Despite the disappointment, Sunderland accepted the sudden finish to their season and now start to look forward.
— Sunderland AFC (@SunderlandAFC) March 26, 2020
Barnsley Women’s FC who play in Division 1 North of the National League were tied for first place with Leeds United on 38 points, but with three games remaining Barnsley looked set for promotion into the Premier Division.
The club released a statement accusing the FA of discriminating against women’s football since the men’s pyramid only suffered the same fate in tiers below the National League.
This argument can be controversial as the men’s National League has fully professional and semi-professional clubs, where the women’s Championship clubs are majority just semi-professional, much less lower tiers.
📝 | Club Statement.
“The discrimination against women by the FA is even worse than we realised when we urgently issued our Press Release yesterday.”
— Barnsley Women’s Football Club (@BarnsleyWFC) March 27, 2020
Maidstone United Women’s first team and development team where both set for promotion into South East Counties Womens League premier division and Kent division 1.

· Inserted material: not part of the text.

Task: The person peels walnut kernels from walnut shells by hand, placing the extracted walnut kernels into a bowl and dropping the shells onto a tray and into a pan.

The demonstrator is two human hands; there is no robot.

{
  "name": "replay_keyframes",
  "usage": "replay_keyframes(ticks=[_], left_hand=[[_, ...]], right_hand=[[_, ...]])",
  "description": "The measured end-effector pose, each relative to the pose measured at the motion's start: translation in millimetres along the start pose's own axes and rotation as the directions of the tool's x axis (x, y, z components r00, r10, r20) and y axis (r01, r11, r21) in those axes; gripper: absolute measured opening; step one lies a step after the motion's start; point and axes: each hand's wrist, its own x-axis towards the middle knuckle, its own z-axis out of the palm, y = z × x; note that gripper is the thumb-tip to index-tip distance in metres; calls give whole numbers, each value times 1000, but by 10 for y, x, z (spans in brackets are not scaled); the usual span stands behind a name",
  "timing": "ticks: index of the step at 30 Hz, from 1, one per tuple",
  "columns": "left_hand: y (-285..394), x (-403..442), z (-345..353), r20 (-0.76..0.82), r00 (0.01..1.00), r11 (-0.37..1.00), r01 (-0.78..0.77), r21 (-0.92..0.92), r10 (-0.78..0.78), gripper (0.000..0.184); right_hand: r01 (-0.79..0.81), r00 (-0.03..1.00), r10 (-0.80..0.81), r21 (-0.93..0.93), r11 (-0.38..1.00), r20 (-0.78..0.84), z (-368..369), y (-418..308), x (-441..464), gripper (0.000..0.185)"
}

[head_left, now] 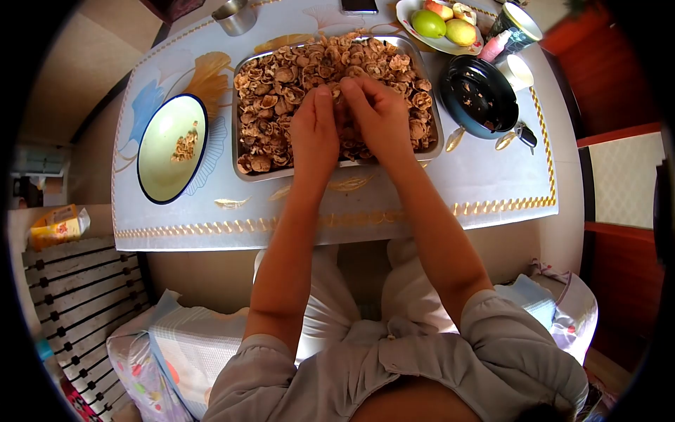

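Left hand (316,126), right hand (383,119): fingers narrow, anything held hidden | walnut shells (264,116) beneath: likely light, brittle | pinch edges gently

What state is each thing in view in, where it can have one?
Tray: heaped with shells
Bowl: mostly bare, small pile of nut pieces
Black basin: few scraps inside
Plate: holding fruit
Metal cup: contents unclear
Left hand: over shells, grip unclear
Right hand: likewise

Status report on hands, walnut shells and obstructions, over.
Left hand, right hand: close together over metal tray, grip hidden. Walnut shells: heaped in tray. Nothing visibly in the way; bowl off to the left.
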Motion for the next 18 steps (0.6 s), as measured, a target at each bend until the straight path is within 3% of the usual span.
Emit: replay_keyframes(ticks=[2,5,8,11,14,15,16,17,18], left_hand=[[2,-8,-20,17,1000,999,4,52,-5,36],[117,-41,-31,1,1000,977,7,212,-7,37],[7,0,-48,-15,970,888,-215,406,242,38],[29,8,-54,9,997,964,-76,257,76,38],[69,55,-134,15,1000,957,11,291,-16,39],[53,79,-177,-1,999,918,-43,394,47,38],[17,107,-231,-11,994,865,-90,493,109,37],[-6,127,-281,-12,985,798,-131,589,171,36],[-7,137,-320,-19,979,745,-143,651,204,35]], right_hand=[[130,990,-138,-179,975,-33,16,72,9,22],[165,981,-182,-208,964,-66,44,-1,-32,23],[139,988,-143,-88,986,-49,73,-8,-40,24],[27,1000,-26,-67,997,6,11,41,-8,22],[40,982,-91,-294,955,-163,-417,188,184,18],[144,955,-272,-621,771,-117,-667,83,221,17],[109,960,-273,-817,566,-62,-898,106,236,17],[32,989,-144,-880,474,-42,-1052,106,232,22],[150,973,-224,-891,428,56,-1151,146,219,25]])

Both teams have an unbeaten season and a +96 goal difference between them.
With a lot of clubs taking this news bitterly, it seemed as if most leagues could have come to a better solution to promote and regulate clubs given that over half the season was already played.
Of course there are bigger matters to deal with than just lower tier football, but this decision perhaps negatively affected a lot more people than the FA realised.
With the season now expunged, “this will allow the game to move forward and to commence planning for next season,” as encouraged by the association.
FAWSL and FA Women’s Championship
The FAWSL and FA Championship’s fate has yet to be decided. The FA is set on finishing both season’s, but wants the season to be done by early August.
The FA stated in a press conference held the day after they announced that the lower tiers were being expunged, that this is not the preferred choice of the top two tiers.
For the moment there will be no play at least until May, but it is likely that this will be further delayed.
WSL clubs are determined to finish this campaign as soon as it’s safe to do so.
The title and two champions league spots are long from being secured.
Manchester City are currently at the summit with just a one point lead over Chelsea and four points clear of Arsenal, though both have a game in hand over the leaders.
The relegation battle is no where near settled either.
Liverpool currently sit at the bottom. One point off from Birmingham City and three from Bristol City.
In the Championship, Aston Villa are six points clear in first ahead of Sheffield United.
For the financially struggling clubs of these leagues there will be no support available as reported by the Guardian.
Clubs must be ready to pay players until there has been a decision on the league, these women simply cannot afford to waive their salaries as the likes of Juventus men did.
A decision is being awaited by players, fans and clubs.